Sin embargo, no era tan fácil huir de Kimagure Orange Road, y a punto de
cumplir treinta años, después de otra estúpida debacle sentimental en Barcelona
que me había obligado a mudarme de vuelta a Madrid, descubrí una tarde en la
Fnac, por pura casualidad, que habían sacado a la venta la serie completa en
DVD; y no solo eso, la edición estaba muy cuidada, casi como si hubiera sido
realizada por fans, con postales de regalo, merchandising e incluso un CD con
la banda sonora. Pero lo más importante es que, además del doblaje en japonés,
se había realizado un nuevo doblaje en castellano mucho más meticuloso y fiel
al original, doblando incluso las canciones que servían de inicio a cada
capítulo.
Al principio no estuve seguro de querer comprarla, pero al final no pude
resistir la curiosidad, a fin de cuentas, en ese momento estaba en paro y tenía
mucho tiempo libre. Esa misma tarde comencé a verla, pero después de tres
capítulos hice una pausa y me puse a hacer la cena. La verdad es que no había
sentido nada especial, de hecho, me resultaba algo aburrida; inmediatamente
recordé una de las frases que decían al final de la película The Breakfast
Club: "Cuando crecemos se nos muere el corazón”, una forma lírica de
expresar que el tiempo nos convierte en adultos cínicos y mediocres. Pero no
tenía planes para ese fin de semana, o sea que, casi por compromiso, seguí
viendo episodios. Y no sé si fue a partir del sexto o el séptimo, pero poco a
poco comencé a dejarme arropar por esa historia que tanto me había obsesionado
cuando era adolescente, por ese romanticismo naif tan japonés, hasta el punto
de que en algunos capítulos no pude evitar emocionarme. El domingo de madrugada,
después de un maratón de casi veinte horas, terminé de ver el último capítulo
totalmente cautivado.
Cuando me fui a la cama reflexioné sobre ello: la serie había conseguido
retrotraerme a mi propio pasado, recordarme a mi yo más joven, a ese chaval que
tenía pánico al futuro, que idealizaba a las mujeres porque, quizás de forma
inconsciente, quería que le salvasen de sí mismo; ese muchacho que pasaba los
fines de semana solo ante el televisor, siendo feliz en su pequeña burbuja,
sonriendo como un idiota mientras veía una y otra vez los mismos capítulos,
justo como acababa de hacer ahora mismo, quince años después.
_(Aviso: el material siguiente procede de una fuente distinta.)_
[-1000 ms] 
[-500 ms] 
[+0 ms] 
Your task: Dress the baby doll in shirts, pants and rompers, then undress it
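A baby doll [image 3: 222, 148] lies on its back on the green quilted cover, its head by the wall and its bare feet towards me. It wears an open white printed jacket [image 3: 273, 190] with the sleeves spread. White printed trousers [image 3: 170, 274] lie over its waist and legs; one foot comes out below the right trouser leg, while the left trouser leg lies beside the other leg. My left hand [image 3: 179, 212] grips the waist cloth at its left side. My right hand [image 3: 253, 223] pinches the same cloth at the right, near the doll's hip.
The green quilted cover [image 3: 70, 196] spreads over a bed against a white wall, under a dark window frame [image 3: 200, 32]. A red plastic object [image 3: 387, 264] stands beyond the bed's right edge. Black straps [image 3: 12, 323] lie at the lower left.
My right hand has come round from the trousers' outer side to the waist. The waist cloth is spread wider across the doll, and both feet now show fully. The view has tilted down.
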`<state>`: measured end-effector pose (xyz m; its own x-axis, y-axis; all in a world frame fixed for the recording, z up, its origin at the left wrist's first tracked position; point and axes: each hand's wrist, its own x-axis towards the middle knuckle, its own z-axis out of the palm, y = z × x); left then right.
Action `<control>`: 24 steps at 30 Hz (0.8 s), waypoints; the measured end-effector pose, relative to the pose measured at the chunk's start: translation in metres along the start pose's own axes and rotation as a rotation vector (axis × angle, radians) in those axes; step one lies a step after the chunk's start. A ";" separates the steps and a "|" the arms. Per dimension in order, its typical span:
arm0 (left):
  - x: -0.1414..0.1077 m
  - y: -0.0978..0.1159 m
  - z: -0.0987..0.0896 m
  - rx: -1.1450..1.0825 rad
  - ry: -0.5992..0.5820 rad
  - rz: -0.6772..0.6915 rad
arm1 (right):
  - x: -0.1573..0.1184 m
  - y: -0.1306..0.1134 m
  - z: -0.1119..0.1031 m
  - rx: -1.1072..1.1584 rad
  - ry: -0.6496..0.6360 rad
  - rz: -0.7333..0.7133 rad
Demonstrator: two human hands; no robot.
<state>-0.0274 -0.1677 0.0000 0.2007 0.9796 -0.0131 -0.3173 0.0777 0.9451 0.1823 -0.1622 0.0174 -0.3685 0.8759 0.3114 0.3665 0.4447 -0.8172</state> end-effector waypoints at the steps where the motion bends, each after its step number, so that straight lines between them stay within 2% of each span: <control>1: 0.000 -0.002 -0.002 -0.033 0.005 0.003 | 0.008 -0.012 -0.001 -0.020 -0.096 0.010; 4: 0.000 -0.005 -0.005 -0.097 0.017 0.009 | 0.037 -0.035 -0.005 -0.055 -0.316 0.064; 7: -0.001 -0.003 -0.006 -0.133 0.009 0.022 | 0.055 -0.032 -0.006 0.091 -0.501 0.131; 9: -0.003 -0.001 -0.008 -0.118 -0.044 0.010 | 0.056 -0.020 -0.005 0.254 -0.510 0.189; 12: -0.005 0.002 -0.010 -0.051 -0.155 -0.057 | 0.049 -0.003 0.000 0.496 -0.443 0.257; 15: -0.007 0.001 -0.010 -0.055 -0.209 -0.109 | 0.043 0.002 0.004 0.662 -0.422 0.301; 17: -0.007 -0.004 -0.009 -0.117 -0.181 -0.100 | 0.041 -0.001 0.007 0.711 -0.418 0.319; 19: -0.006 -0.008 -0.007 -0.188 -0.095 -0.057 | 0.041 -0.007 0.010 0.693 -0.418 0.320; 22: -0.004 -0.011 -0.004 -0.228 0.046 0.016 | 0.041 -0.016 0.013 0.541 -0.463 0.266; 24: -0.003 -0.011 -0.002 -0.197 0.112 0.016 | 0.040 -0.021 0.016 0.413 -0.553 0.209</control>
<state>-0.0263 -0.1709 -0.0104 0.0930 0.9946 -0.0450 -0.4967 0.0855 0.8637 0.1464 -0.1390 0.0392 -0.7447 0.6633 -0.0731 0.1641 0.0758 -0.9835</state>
Qué extraño
comprobar que a veces no cambiamos tanto, que solo nos escondemos de nosotros
mismos, tal vez para no enfrentarnos a nuestros miedos y renuncias.
En Japón existe la leyenda del Hilo Rojo del Destino, que cuenta que un
hilo rojo invisible, atado a los meñiques, une a las personas que están
destinadas a convertirse en almas gemelas, por eso la primera escena de la
serie -y del manga-, es tan especial: Kyosuke atrapa en el aire el sombrero
rojo de Madoka y ella, antes de despedirse, se lo regala; el sombrero es la
representación de un lazo trenzado de color rojo que ya desde ese primer
momento une el destino de los dos. Algo parecido sentí por la serie y por
Madoka Ayukawa hace ya treinta años, y ese recuerdo, por mucho que el tiempo y
mis acciones hayan embrutecido mi sensibilidad, siempre reverberará en mi
interior. Por eso gracias, Izumi Matsumoto, espero que estás líneas sirvan como
sincero homenaje a tu obra, un legado inmortal que se ha convertido con el paso
de los años en el refugio emocional de millones de personas.